From Fan Death to Matching Couples – Why I Fell in Love with Korea

Dear Korea,

You are a gem. I spent a year with you, and though I definitely despised you a little at first (ok, so it was a lot more than just a little), you were not to be faulted. You are amazing. Your people are gracious, your heritage is unique, and your country is beautiful. You are convenient, you are modern, you are a concrete jungle and a wonderful expanse of gorgeous beaches. Your history scares me, and your beer sucks, but your liquor is cheap, so I guess I can forgive you. You taught me to appreciate things that I wasn’t even aware existed until you came into my life.
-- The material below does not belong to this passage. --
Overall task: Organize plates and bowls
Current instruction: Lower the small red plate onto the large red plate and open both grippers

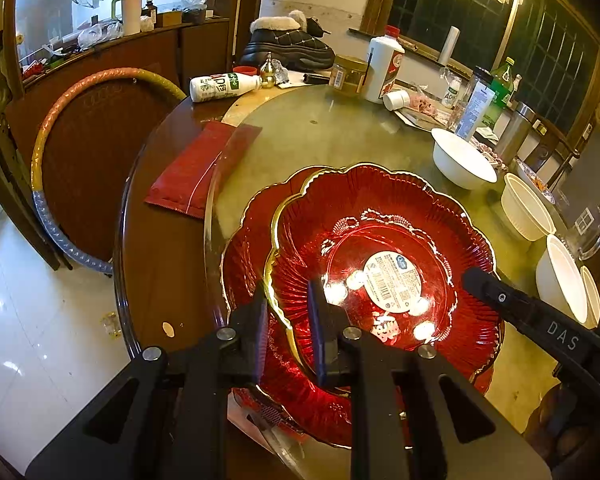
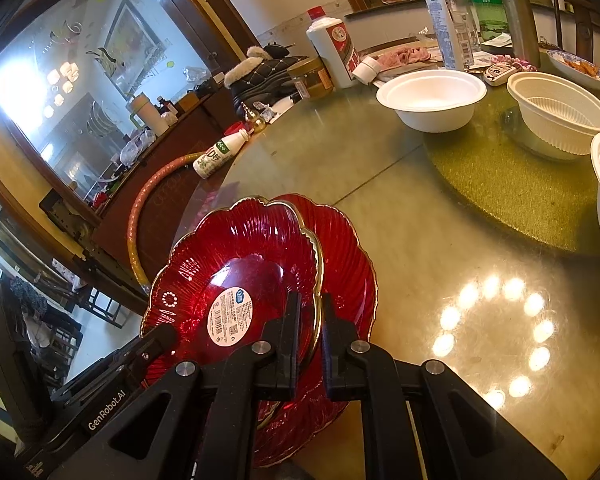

And while I certainly hated you a lot, and cursed your existence on several occasions (mostly when your winter was so bitter or when your humidity was so intense that I was literally sweating in the shower), there are more than a million reasons why I appreciate you. So, without further ado, here are some observations and reasons why I fell, head over heels for you, Korea.


Miss-uh Kuh-ris-uh-ti-nah

(the Waygook with the “face like apple”).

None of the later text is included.